Recorded data below:
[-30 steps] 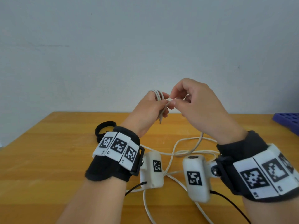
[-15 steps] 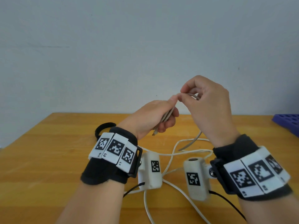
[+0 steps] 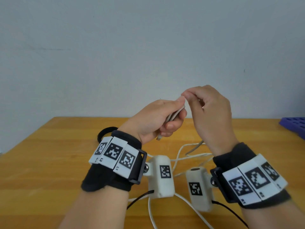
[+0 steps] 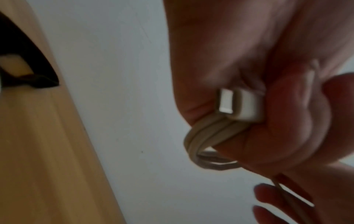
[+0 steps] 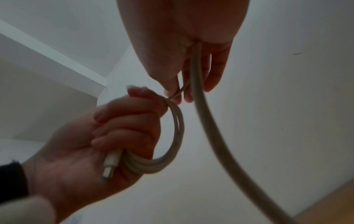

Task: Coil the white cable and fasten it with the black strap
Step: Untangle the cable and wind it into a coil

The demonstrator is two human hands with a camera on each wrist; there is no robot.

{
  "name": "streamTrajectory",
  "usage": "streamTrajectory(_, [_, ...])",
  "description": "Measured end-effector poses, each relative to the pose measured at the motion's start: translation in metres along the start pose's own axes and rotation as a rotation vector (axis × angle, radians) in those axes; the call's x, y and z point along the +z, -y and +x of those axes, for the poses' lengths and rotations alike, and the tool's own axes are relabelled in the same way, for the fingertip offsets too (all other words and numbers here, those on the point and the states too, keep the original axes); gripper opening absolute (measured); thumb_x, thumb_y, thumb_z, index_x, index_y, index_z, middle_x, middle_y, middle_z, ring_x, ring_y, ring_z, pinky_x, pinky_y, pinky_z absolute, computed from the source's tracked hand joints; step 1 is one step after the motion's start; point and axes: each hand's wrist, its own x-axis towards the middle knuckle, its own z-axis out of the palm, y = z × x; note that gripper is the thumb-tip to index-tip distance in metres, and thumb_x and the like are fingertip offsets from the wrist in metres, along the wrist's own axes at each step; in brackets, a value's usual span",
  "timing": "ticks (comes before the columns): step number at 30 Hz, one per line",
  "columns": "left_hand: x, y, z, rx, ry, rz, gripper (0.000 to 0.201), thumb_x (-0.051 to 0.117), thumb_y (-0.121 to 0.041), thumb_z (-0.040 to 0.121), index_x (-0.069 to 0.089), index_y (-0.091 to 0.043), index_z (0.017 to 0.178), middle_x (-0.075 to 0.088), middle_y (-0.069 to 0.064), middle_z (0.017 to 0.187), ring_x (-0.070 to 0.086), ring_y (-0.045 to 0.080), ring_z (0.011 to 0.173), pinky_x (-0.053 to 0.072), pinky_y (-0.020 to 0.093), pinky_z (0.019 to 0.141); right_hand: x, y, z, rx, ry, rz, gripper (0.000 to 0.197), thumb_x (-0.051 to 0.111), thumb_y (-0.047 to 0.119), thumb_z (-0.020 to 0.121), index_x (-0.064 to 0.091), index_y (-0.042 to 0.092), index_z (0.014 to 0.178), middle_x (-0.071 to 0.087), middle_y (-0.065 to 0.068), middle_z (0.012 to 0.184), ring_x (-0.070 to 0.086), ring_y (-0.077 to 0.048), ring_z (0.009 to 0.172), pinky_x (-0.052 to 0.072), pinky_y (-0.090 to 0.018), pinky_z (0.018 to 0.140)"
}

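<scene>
I see my left hand [image 3: 158,119] raised above the wooden table [image 3: 49,171], fingers curled tight round several loops of the white cable [image 5: 177,136], with the plug [image 5: 112,164] poking out below the palm. My right hand [image 3: 211,116], just beside it above the table, pinches the running strand at the top of the coil, and the slack trails down onto the table. The black strap [image 3: 105,132] lies on the table beyond my left wrist, untouched.
</scene>
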Motion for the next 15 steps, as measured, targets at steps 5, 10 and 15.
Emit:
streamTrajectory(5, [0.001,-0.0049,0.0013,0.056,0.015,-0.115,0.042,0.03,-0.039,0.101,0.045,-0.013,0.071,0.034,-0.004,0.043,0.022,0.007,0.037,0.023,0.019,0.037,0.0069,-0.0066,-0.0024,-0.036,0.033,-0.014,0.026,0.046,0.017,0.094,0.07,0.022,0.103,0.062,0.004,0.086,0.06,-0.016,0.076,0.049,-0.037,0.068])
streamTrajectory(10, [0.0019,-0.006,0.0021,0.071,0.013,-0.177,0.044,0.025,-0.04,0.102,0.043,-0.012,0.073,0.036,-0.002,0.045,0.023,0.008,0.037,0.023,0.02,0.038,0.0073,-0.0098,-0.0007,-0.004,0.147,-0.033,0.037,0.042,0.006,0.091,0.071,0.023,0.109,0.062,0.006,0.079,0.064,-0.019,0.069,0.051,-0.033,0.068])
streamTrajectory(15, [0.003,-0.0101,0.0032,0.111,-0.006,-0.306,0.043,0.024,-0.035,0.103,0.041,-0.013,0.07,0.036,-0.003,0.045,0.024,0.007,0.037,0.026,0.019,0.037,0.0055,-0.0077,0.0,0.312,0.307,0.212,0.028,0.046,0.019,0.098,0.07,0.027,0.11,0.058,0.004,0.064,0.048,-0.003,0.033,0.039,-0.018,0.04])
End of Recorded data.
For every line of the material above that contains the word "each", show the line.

The demonstrator is two human hands with a camera on each wrist; there is no robot.
  "description": "Measured end-effector poses, each relative to the pose measured at the motion's start: translation in metres along the start pose's own axes and rotation as a rotation vector (axis × angle, radians) in those axes; the call's x, y and z point along the +z, -y and +x of those axes, for the poses' lengths and rotations alike, and the tool's own axes are relabelled in the same way, for the fingertip offsets too (all other words and numbers here, those on the point and the states too, keep the original axes); gripper opening absolute (measured); thumb_x, thumb_y, thumb_z, index_x, index_y, index_z, middle_x, middle_y, middle_z, ring_x, ring_y, ring_z, pinky_x, pinky_y, pinky_z absolute, computed from the source's tracked hand joints; step 1 is one step after the motion's start; point and axes: each hand's wrist, its own x-axis towards the middle knuckle, its own z-axis out of the palm, y = z × x; note that gripper is the thumb-tip to index-tip distance in metres, and thumb_x and the like are fingertip offsets from the wrist in metres, along the wrist's own axes at each step; in brackets, a value's usual span",

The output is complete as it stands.